Death jokes
My grandpa died in 9/11. He crashed a plane.
I asked an emo kid if they were jealous because their phone died before them.
I bet emo kids are jealous when their phone dies.
Me: Are you an orphan?
Orphan: Yes, what gave me away?
Me: Your parents.
I will always remember my grandma's last words: "What are you doing with that pillow?"
Memes
Your mom! Oh wait, you don't have one.
Are you a toaster?
Because I wanna take a bath with you.
My grandpa said my generation relies too much on technology.
Then I unplugged his life support. :)
What do you call an orphan with parents?
I don't know... what?
Kidnapped. :)
"Stop telling these orphan jokes!! Maybe some people that read these are orphans!"

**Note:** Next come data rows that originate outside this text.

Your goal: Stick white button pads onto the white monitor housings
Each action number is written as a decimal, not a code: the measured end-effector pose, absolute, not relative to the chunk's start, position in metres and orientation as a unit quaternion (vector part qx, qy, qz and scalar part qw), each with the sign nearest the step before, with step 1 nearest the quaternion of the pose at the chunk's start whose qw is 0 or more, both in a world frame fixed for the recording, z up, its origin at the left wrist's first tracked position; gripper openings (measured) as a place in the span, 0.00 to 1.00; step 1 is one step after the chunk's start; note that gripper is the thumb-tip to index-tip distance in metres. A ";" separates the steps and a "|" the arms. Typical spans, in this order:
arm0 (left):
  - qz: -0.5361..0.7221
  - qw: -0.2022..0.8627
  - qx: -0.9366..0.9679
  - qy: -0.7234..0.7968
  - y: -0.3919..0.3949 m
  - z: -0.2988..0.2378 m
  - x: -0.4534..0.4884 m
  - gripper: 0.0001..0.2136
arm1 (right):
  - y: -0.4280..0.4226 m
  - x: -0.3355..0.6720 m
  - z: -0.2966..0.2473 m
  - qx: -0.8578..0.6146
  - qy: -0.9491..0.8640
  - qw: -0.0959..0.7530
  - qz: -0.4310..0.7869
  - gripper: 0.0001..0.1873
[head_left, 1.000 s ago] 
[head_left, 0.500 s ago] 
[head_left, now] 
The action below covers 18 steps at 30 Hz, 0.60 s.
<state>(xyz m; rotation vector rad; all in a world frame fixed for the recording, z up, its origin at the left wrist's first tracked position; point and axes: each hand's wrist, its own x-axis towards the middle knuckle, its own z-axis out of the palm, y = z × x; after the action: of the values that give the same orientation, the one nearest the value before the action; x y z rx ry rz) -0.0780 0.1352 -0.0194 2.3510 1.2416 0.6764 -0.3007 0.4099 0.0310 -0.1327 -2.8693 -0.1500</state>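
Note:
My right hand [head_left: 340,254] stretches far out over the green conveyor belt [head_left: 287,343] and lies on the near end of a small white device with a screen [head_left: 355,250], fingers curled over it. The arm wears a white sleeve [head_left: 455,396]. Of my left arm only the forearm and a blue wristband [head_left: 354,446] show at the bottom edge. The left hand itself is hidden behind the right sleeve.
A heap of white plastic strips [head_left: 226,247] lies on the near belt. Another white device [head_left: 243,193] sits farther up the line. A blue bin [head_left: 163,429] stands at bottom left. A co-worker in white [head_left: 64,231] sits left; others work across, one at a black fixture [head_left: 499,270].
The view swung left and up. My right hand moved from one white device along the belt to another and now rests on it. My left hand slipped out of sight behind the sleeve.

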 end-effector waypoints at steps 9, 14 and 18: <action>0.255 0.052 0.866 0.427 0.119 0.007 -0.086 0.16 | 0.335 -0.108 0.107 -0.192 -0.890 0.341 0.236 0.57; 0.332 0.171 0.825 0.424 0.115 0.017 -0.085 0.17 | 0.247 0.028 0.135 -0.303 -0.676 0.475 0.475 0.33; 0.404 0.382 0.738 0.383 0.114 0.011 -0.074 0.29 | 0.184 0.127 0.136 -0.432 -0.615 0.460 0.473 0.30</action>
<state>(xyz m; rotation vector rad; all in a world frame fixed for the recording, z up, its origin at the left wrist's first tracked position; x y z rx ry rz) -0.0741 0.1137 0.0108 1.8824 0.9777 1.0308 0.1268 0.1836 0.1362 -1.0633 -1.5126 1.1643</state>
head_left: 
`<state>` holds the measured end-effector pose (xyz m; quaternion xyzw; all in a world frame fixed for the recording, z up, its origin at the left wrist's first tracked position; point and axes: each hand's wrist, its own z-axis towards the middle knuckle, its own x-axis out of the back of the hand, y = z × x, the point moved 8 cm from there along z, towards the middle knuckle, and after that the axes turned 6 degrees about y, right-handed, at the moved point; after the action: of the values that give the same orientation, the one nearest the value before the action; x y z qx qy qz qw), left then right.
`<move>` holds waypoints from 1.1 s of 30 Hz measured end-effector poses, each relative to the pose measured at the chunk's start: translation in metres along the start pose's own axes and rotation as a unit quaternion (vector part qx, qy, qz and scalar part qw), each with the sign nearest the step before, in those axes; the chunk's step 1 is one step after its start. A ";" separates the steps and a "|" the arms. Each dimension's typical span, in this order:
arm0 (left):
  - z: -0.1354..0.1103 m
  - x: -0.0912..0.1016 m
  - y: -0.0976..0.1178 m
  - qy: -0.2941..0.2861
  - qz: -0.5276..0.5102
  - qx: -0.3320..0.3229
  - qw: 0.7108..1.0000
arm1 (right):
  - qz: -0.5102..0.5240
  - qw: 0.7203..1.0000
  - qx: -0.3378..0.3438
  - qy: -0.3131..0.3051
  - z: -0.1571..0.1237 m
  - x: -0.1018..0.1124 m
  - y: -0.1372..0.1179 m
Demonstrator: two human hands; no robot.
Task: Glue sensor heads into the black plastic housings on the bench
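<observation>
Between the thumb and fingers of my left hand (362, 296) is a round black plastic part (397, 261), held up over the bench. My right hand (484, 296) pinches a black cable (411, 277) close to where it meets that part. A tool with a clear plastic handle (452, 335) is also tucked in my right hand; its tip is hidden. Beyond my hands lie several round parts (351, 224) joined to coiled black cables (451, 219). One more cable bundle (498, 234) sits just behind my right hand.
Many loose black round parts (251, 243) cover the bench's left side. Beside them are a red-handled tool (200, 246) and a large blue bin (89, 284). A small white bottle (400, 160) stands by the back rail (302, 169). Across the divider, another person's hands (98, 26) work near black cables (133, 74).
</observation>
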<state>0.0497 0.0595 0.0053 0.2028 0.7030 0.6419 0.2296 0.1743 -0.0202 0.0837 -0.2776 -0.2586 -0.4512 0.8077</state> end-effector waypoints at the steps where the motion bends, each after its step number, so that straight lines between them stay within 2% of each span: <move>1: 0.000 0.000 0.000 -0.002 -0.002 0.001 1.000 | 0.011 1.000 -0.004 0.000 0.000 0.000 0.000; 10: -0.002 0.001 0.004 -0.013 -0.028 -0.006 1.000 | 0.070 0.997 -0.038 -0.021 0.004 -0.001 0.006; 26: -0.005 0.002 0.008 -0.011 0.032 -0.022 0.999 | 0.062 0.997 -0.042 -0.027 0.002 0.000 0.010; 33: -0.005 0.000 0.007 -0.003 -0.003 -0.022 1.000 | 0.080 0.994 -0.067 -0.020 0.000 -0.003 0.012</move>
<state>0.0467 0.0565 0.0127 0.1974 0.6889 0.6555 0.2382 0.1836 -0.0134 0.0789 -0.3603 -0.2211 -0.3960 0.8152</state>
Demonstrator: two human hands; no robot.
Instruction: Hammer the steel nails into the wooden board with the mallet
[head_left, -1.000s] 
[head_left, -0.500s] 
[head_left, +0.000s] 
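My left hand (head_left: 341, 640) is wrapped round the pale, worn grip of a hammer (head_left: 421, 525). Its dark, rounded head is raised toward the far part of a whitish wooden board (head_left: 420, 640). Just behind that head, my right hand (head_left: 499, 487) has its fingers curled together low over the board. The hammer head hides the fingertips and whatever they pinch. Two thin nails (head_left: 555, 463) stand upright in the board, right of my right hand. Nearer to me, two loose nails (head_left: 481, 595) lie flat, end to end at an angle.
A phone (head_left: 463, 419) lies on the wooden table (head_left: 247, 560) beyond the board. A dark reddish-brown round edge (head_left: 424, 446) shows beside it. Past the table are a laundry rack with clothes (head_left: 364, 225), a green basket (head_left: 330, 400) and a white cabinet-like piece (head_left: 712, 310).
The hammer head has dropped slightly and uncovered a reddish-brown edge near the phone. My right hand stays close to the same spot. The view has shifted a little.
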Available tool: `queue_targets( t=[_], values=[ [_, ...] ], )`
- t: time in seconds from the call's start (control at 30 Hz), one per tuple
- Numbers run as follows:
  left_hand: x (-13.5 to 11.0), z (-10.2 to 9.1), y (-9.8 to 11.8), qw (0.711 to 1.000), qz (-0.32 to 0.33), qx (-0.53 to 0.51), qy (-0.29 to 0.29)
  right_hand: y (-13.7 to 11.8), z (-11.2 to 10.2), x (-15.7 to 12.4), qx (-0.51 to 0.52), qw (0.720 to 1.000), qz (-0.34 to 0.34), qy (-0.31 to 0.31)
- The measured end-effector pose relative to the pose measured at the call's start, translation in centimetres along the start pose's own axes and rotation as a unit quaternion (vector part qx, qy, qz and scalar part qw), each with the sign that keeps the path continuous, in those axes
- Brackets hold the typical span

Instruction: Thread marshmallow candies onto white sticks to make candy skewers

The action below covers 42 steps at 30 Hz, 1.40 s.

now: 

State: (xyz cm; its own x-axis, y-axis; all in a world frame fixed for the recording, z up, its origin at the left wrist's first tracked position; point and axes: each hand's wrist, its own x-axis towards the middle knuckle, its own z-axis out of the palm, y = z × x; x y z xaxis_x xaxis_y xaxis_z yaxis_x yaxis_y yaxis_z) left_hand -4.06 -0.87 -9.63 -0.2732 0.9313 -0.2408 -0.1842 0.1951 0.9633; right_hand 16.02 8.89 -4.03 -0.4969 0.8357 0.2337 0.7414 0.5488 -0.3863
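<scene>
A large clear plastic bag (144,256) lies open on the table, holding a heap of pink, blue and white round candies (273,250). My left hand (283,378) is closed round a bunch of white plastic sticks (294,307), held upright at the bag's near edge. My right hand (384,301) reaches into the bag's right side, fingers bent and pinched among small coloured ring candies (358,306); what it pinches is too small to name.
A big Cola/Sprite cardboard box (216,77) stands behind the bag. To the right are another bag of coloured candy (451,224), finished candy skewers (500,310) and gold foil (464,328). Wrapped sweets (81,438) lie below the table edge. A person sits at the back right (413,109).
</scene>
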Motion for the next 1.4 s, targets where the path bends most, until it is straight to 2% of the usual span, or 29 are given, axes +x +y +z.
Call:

I'll stop telling orphan jokes when their parents come back.
What makes a child an orphan?
Their parents left them for good. :D
A man is digging in his garden and finds a gold chest. He goes to tell his wife.
Then he remembers why he was digging in the garden...
Everyone always has a special person in their life someday, but I think yours got ran over by a bus.
How do you bury a prostitute?
In a Y-shaped coffin.
What’s the best way to make sure you don’t get COVID?
Suicide.
When I die I want to have a piece of paper near me giving a clue on how I died, like, "I want everyone to miss me except for this bullet," or, "You didn't hang with me but guess what did?"
One of my friends named Jill had a drug overdose.
She didn’t have any of that drug after that. For the rest of her life, she acted very high. When she died, it was because of natural causes, not the drug. So this proves that a lethal dose is also a life time supply.
What do you say to a kid in a trash compactor?
You looking a little square.
Did you know Princess Diana had dandruff?
Yea, they found her “head and shoulders“ on the backseat of her car.
The Earth was flat until yo mama buried herself.